__TASK INSTRUCTIONS__
Read through the listing and copy every line that contains the word "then".

__RECORDS FOR THIS EXERCISE__
☆ ☆ ☆ ☆ ☆
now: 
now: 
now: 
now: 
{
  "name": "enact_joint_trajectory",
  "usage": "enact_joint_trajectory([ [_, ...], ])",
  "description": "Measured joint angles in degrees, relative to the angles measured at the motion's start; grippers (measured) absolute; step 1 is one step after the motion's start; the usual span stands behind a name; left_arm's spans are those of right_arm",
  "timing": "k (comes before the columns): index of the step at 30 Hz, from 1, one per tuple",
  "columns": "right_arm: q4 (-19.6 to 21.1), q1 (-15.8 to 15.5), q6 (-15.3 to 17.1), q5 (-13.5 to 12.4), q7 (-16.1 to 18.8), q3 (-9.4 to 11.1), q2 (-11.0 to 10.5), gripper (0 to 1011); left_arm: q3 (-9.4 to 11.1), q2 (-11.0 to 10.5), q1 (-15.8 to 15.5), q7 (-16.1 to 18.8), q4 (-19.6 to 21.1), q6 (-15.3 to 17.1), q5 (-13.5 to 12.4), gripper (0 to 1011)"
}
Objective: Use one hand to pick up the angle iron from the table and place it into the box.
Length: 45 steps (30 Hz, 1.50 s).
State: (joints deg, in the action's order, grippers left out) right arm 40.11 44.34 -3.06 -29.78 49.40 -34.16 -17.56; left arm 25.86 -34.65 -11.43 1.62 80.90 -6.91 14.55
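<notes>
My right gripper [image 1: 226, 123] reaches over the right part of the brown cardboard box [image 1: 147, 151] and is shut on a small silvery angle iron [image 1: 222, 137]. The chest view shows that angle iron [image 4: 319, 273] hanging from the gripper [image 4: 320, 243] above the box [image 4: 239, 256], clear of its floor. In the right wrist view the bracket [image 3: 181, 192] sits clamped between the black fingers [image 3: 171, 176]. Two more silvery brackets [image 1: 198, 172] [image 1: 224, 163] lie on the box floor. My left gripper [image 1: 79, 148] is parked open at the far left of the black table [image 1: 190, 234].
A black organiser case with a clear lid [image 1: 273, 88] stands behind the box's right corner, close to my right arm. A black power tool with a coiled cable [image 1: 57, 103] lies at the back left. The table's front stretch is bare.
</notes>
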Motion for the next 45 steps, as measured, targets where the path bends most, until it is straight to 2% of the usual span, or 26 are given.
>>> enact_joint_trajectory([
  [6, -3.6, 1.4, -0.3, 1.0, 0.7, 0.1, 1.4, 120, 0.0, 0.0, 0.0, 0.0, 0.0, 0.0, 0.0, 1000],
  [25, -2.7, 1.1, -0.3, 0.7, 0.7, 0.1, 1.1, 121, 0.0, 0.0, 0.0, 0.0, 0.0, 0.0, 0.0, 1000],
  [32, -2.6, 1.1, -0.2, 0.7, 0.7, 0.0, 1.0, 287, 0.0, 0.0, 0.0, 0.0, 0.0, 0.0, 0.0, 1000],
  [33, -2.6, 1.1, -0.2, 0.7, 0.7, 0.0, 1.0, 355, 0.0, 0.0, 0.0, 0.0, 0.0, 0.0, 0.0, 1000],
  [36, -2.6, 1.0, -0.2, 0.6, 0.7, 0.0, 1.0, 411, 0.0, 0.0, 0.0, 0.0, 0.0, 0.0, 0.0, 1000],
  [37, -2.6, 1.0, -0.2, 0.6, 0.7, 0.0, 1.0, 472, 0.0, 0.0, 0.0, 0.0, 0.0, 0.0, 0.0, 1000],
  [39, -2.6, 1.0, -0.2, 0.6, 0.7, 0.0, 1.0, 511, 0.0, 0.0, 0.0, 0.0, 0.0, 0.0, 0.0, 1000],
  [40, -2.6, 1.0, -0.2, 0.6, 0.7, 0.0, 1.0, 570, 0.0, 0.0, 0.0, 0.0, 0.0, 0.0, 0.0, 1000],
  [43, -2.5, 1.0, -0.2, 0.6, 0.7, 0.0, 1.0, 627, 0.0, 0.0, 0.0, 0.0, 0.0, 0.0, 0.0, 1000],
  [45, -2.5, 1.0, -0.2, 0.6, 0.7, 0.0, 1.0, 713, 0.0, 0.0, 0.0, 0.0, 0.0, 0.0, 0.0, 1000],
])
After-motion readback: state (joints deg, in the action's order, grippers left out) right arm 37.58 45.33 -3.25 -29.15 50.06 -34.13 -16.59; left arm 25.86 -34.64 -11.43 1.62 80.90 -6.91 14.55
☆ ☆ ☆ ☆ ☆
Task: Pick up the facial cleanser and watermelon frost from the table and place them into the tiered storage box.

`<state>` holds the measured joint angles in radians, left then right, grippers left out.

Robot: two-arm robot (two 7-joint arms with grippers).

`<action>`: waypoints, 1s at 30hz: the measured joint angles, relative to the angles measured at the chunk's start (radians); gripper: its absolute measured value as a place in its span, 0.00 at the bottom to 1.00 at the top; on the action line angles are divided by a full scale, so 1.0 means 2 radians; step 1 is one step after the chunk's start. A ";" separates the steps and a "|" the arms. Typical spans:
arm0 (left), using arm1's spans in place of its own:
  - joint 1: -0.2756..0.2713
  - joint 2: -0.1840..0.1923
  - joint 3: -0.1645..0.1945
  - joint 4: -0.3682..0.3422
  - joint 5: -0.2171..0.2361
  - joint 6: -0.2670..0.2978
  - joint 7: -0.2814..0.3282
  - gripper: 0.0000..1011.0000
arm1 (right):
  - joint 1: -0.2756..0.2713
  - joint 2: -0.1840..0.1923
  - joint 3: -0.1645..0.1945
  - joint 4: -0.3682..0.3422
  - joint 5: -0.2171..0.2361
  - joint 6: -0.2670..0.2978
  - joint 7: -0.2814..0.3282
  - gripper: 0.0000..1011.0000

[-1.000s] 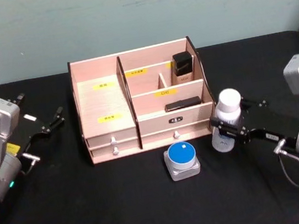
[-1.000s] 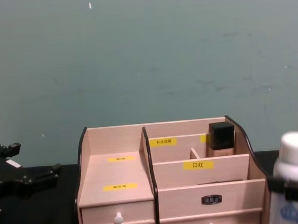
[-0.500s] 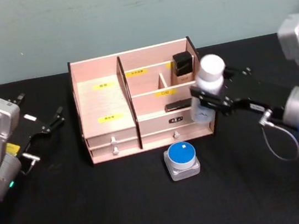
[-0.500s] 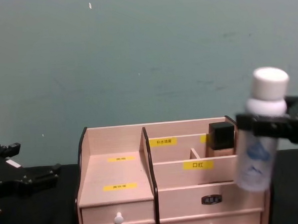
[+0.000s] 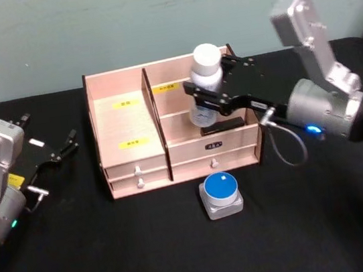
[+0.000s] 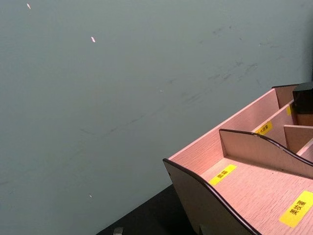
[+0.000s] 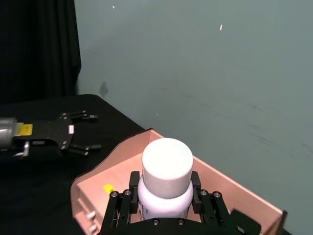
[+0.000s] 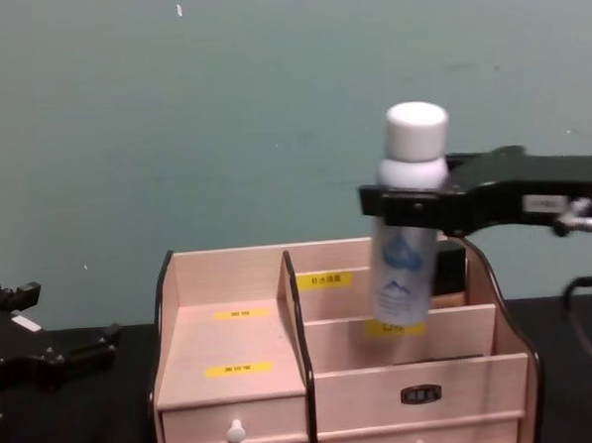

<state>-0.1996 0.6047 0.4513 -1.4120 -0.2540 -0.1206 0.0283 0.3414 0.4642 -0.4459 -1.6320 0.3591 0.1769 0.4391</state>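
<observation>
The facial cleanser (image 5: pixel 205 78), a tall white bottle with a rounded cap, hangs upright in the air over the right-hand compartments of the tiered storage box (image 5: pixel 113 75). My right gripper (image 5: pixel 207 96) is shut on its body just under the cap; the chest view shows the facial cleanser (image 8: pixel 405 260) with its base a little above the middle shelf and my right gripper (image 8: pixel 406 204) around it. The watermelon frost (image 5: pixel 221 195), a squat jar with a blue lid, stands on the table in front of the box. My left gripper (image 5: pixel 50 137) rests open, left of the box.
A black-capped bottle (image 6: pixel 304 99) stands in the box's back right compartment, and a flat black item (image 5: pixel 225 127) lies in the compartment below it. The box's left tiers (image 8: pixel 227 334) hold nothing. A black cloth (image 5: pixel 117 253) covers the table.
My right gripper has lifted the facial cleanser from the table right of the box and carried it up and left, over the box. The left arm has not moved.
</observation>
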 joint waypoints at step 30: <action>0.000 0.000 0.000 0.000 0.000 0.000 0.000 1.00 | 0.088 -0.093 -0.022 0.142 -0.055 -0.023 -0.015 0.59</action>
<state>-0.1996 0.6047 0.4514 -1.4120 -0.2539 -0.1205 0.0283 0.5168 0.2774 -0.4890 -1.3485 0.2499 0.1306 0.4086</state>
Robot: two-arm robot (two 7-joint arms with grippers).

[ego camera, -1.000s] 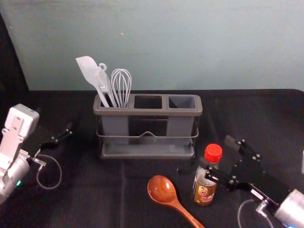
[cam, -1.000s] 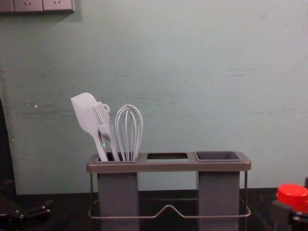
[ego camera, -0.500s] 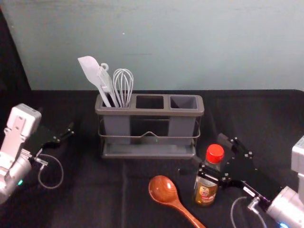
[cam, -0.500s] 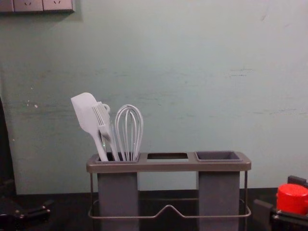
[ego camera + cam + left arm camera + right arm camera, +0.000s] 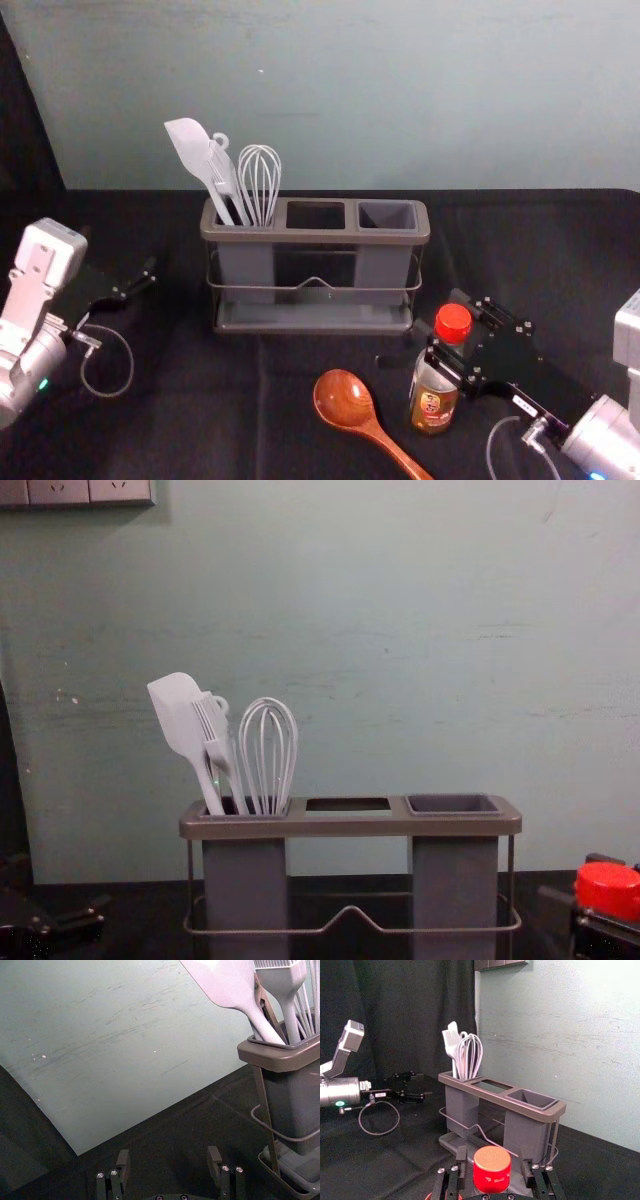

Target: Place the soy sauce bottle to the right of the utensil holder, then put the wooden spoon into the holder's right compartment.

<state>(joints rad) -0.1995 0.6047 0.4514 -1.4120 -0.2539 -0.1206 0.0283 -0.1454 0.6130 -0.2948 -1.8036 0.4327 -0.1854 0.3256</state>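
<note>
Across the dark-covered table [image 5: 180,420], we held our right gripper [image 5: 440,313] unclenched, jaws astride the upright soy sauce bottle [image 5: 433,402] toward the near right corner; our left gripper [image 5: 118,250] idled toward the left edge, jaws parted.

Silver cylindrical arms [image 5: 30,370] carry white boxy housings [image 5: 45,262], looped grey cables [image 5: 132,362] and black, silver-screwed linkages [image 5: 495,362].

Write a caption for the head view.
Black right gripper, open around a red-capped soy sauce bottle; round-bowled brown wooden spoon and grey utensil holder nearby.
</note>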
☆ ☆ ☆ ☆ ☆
__ANSWER SECTION__
`<state>` holds the measured joint angles in radians, left then right, grippers left out.
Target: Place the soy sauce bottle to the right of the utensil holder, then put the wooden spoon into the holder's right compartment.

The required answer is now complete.